Ülkemiz bir kez daha yürekleri dağlayan bir cinayet davasıyla sarsıldı. Geçen yıl yaşanan olayda, 5 yaşındaki Melike'nin babası ve üvey annesi tarafından işkenceye maruz kalıp göle atılması, toplumda büyük bir infial yarattı. Bu trajik olay, sadece bir çocuğun hayatının sona ermesiyle değil, aynı zamanda aile içindeki umut kırıcı ilişkilerle de bağlantılı. Adaletin yerini bulması adına açılan davanın ilk duruşmasında tüm detaylar bir kez daha gözler önüne seriliyor.
Melike’nin feci ölümü, geçtiğimiz yıl kış aylarında gerçekleşti. Ailesinin içinde bulunduğu kötü durum, küçük kızın hayatını beklenmedik bir şekilde sonlandırdı. Melike'nin babası Ahmet (37) ve üvey annesi Zeynep (29), çiftin ifadesine göre, Melike’nin yaptığı "kötü" hareketler nedeniyle ona ceza vermek amacıyla aktığı sırada aşırıya kaçarak fiziksel şiddet uyguladılar. Yapılan otopsi, minik kızın vücudunda çok sayıda darp izine ve travmaya dair izlere ulaşılmasını sağladı.
Mahkeme, çiftin Melike’ye uyguladığı zulmü detaylı bir şekilde incelemekte. Yapılan araştırmalar, birkaç hafta içinde, Melike’nin girdiği okula yapılan ziyaretlerde öğretmenlerinin sık sık kızın üzgün ve içe kapanık olduğunu fark ettiğini ortaya koydu. Melike’nin arkadaşları ise onun eve gittiğinde ağladığını ve sürekli zor durumda kaldığını ifade etti. Bu durum, evdeki şiddetin oldukça sistematik olduğunu düşündürüyor. Zeynep’in Melike’ye uyguladığı psikolojik baskılar, Melike’nin yaşamını karartmaya yetti.
Davanın açılması sonrasında, mahkemede yapılan ilk duruşmada, Ahmet ve Zeynep’in savunmaları da dikkat çekti. Ahmet, kızının saldırgan bir yapıya sahip olduğunu ve kendilerini korumak amacıyla zorunlu kaldıklarını savundu. Zeynep ise suçlamaları reddederek, Melike’nin ihmal sonucu öldüğünü öne sürdü. Ancak, tüm gözlerin bu duruşmaya çevrilmesi, toplumun bu tür suçlara karşı daha fazla duyarlılık göstermesinin bir göstergesi. Cumhuriyet savcılığı, sanıkların en ağır ceza ile yargılanmasını talep ediyor. Melike'nin ailesinin diğer üyeleri de duruşmaya katılarak, adaletin sağlanmasını sağlamak amacıyla ifade verdiler.
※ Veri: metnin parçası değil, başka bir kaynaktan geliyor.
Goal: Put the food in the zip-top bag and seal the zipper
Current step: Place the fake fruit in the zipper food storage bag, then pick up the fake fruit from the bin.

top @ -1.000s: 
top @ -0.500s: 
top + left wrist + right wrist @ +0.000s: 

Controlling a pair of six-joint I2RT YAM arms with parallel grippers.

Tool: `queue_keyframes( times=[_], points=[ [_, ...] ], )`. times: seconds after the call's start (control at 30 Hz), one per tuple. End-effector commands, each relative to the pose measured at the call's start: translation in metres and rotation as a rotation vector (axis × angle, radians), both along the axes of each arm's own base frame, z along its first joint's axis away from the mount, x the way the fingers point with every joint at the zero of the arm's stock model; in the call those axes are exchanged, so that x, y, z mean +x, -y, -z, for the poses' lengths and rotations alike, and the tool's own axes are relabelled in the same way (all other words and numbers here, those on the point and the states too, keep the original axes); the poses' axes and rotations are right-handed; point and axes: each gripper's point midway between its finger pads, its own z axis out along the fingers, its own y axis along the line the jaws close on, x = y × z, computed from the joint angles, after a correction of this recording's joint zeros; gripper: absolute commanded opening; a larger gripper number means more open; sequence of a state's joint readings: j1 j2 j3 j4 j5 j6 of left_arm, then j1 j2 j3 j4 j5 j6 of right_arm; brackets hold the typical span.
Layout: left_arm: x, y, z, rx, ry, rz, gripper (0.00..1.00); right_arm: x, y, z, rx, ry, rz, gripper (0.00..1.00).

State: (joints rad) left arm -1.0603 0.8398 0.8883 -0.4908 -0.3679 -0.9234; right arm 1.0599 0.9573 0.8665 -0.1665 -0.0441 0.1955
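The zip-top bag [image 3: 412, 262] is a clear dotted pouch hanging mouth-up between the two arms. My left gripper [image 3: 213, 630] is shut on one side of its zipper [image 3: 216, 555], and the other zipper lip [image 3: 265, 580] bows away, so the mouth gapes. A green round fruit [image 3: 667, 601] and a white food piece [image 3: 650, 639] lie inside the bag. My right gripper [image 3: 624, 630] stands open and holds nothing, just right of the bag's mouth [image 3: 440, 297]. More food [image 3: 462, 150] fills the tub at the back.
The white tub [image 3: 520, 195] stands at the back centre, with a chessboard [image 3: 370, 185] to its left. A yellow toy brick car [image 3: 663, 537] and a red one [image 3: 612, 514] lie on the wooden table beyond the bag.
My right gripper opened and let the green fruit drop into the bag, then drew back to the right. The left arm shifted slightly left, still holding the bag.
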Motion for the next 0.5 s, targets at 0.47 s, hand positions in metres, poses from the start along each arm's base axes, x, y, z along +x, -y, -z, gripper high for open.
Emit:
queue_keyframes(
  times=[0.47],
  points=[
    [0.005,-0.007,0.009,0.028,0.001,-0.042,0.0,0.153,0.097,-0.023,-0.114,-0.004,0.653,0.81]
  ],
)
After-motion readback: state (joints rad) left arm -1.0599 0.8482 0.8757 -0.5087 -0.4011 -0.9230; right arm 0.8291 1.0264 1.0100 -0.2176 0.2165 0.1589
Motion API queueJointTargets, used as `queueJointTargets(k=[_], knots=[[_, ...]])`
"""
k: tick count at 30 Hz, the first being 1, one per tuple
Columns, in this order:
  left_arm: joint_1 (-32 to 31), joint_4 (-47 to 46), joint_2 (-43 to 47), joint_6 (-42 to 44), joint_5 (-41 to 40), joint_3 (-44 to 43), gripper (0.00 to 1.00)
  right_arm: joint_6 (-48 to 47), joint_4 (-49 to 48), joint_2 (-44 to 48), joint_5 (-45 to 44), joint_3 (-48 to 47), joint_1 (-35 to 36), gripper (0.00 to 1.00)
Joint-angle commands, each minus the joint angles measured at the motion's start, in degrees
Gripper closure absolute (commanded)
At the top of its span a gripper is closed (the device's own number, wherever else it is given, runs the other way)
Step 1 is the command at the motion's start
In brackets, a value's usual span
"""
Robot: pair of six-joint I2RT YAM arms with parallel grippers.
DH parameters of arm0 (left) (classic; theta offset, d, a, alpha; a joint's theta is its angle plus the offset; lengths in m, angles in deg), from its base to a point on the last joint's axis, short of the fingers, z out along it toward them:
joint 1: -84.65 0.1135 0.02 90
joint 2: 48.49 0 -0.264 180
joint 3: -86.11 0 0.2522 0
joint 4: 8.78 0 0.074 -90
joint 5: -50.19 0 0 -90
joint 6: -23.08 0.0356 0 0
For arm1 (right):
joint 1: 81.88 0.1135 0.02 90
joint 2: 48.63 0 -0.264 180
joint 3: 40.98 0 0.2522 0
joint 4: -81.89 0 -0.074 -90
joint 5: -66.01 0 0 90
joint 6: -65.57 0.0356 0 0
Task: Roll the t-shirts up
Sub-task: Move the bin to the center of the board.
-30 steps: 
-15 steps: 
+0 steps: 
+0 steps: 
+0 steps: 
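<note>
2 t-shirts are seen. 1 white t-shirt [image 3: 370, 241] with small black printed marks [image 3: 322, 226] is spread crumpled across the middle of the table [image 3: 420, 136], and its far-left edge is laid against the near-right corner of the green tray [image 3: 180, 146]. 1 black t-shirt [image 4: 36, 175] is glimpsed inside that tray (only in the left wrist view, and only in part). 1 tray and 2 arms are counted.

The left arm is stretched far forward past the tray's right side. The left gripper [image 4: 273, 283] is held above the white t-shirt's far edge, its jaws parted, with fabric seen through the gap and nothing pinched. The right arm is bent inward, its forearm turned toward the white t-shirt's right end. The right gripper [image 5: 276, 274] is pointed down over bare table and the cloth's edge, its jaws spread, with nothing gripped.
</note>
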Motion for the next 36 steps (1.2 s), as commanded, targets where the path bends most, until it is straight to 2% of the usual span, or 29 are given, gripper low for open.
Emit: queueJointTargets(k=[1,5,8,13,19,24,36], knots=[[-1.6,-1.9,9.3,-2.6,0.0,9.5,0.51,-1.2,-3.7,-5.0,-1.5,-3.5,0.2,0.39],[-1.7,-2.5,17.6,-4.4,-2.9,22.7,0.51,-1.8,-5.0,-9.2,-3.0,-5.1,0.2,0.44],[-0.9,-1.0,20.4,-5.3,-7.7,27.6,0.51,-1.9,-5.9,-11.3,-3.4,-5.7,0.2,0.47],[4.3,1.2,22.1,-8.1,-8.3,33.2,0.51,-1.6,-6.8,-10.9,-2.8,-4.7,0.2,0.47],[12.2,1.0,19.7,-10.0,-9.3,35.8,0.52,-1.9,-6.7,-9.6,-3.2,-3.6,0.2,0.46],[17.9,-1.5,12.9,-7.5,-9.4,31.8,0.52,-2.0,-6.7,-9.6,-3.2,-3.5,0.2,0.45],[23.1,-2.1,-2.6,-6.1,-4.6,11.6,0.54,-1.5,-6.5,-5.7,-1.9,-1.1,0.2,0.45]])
Davayla ilgili gelişmeler, toplumda büyük bir yankı uyandırdı. İnsan hakları savunucuları, bu olaya dikkat çekerek, çocuklara yönelik şiddet ve istismara karşı daha etkili yasaların gerekliliğine vurgu yapıyorlar. Ülke genelinde düzenlenen birçok protesto ve basın açıklamaları, Melike’nin unutulmaması adına gerçekleştiriliyor. Çocuk istismarını protesto eden aktivistler, “Çocuklar bizim geleceğimizdir, onları korumalıyız” diyerek, bu tür olumsuzlukların bir daha yaşanmaması için çağrıda bulunuyor.
Bununla birlikte, toplumun her kesimi, davanın sonucunu beklerken, Melike'nin anısının yaşatılması adına da projeler ve etkinlikler düzenliyor. Çocuk koruma yasalarının sıkılaştırılması ve çocukların güvenliğinin sağlanması, bu tür acı olayların önüne geçilmesi için hayati bir öneme sahip. Melike’nin acı dolu hikayesi, yalnızca bir kayıptan ibaret değil, aynı zamanda aile dinamikleri, şiddet ve toplumsal seferberliğin bir sembolü olarak hafızalarda yer edecektir.
Davanın ilerleyen süreçlerinde, mahkeme kararının ne olacağı, toplumda adalet duygusunu ne derece etkileyebileceği tartışmaları da beraberinde getiriyor. Nitekim, her çocuk, Melike gibi acılara maruz kalmamalıdır. Bu dava, aslında tüm toplumun ortak mücadelesidir; zira çocukların güvenliği, herkesin sorumluluğundadır.
Sonuç olarak, Melike'nin ölümünün üzerinden geçen zaman, onun anısının unutulmasına değil, adaletin tecelli etmesi için bir adım olmalıdır. Duruşma günleri, sadece sanıkların yüzleşmesini değil, toplumun da gerçeklerle yüzleşeceği bir süreç olarak önem arz ediyor.